— Records shown —
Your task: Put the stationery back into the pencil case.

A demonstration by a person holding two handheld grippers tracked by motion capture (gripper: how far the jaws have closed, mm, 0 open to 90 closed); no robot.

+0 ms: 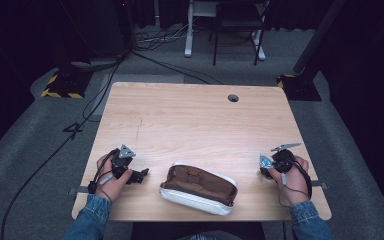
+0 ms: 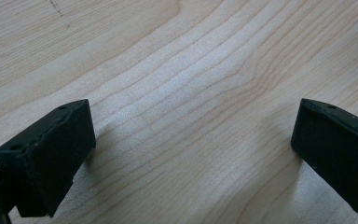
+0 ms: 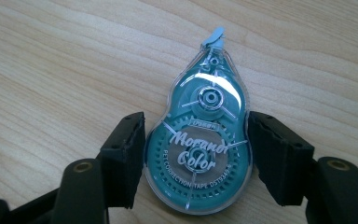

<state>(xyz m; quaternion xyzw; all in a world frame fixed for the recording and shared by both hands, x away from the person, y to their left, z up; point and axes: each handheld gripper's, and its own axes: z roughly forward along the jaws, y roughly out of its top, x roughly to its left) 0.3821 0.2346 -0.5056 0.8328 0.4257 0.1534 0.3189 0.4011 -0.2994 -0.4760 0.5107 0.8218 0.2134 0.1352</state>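
At lower left of the high view, our left gripper (image 1: 139, 176) rests on the wooden table (image 1: 190, 120), jaws spread wide over bare grain. At lower centre lies the open pencil pouch (image 1: 199, 189), brown lining up. At lower right, our right gripper (image 1: 266, 167) brackets the teal correction tape (image 3: 199, 144), which lies flat, nib toward the top of the right gripper view; both pads sit against its wide body. We judge a clean pickup needs a square squeeze across that widest part, firm before we lift.
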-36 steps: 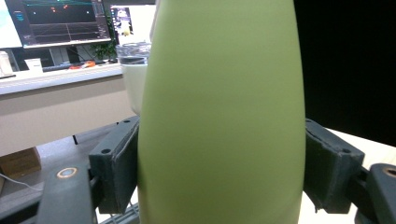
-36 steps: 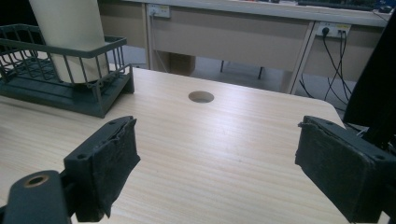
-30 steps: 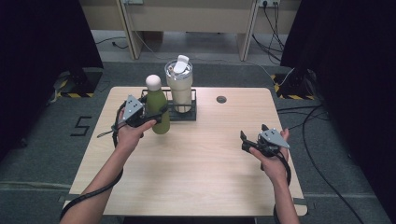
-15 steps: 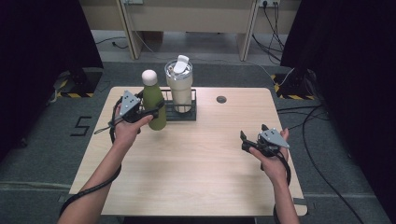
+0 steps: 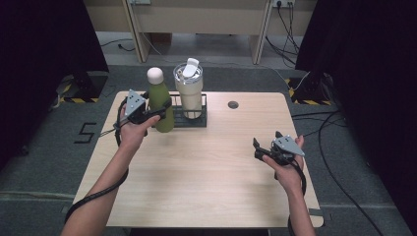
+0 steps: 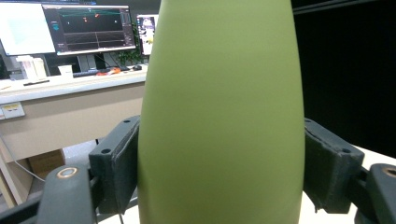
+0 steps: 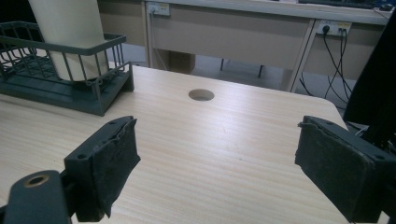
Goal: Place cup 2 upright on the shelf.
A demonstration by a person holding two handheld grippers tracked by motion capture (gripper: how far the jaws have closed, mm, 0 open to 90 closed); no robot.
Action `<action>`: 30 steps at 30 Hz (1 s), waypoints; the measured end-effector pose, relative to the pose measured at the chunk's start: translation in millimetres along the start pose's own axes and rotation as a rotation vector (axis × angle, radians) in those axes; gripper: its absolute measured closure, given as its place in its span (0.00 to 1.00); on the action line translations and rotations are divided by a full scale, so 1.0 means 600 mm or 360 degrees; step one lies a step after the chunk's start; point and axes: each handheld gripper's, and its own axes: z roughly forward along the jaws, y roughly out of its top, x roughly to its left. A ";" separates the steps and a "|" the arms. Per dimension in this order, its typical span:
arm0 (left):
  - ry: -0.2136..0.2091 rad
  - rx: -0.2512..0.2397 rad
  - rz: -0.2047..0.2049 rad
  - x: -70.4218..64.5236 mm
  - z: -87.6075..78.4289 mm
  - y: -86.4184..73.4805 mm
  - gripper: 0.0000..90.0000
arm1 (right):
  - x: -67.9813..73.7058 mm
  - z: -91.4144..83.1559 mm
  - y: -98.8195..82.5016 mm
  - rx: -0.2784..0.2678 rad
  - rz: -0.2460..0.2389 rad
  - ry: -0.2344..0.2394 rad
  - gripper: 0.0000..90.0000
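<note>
In the high view, the left gripper (image 5: 156,112) clamped the green bottle (image 5: 161,102) at upper left, beside the wire rack (image 5: 202,115) holding a cream tumbler (image 5: 189,89). The left gripper view showed both pads (image 6: 122,161) pressed against the bottle. In the right gripper view, the right gripper (image 7: 217,163) stood wide apart over the bare wooden table (image 7: 224,140).

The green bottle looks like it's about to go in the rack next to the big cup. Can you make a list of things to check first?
1. Grip: the left gripper has both pads pressed on the green bottle. Ok.
2. Bottle upright: it stands straight, white cap up. Ok.
3. Room in the wire rack: the cream tumbler fills the right part; the bottle hides the left part. Cannot tell.
4. Bottle lifted above the rack's rim: its base appears low beside the rack. Cannot tell.
5. Right gripper out of the way: open, holding nothing, far across the table. Ok.
</note>
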 end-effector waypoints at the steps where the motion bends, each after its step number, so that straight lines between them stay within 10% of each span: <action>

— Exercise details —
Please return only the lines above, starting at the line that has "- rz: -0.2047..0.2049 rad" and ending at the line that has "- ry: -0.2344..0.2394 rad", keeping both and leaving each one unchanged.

— Exercise result —
  - rz: -0.2047..0.2049 rad
  - x: -70.4218..64.5236 mm
  - z: -87.6075..78.4289 mm
  - y: -86.4184..73.4805 mm
  - gripper: 0.0000..90.0000
arm1 (right):
  - x: -67.9813..73.7058 mm
  - z: -91.4144..83.1559 mm
  - y: -98.8195..82.5016 mm
  - rx: -0.2784..0.2678 rad
  - rz: -0.2460..0.2389 rad
  - ry: -0.2344..0.2394 rad

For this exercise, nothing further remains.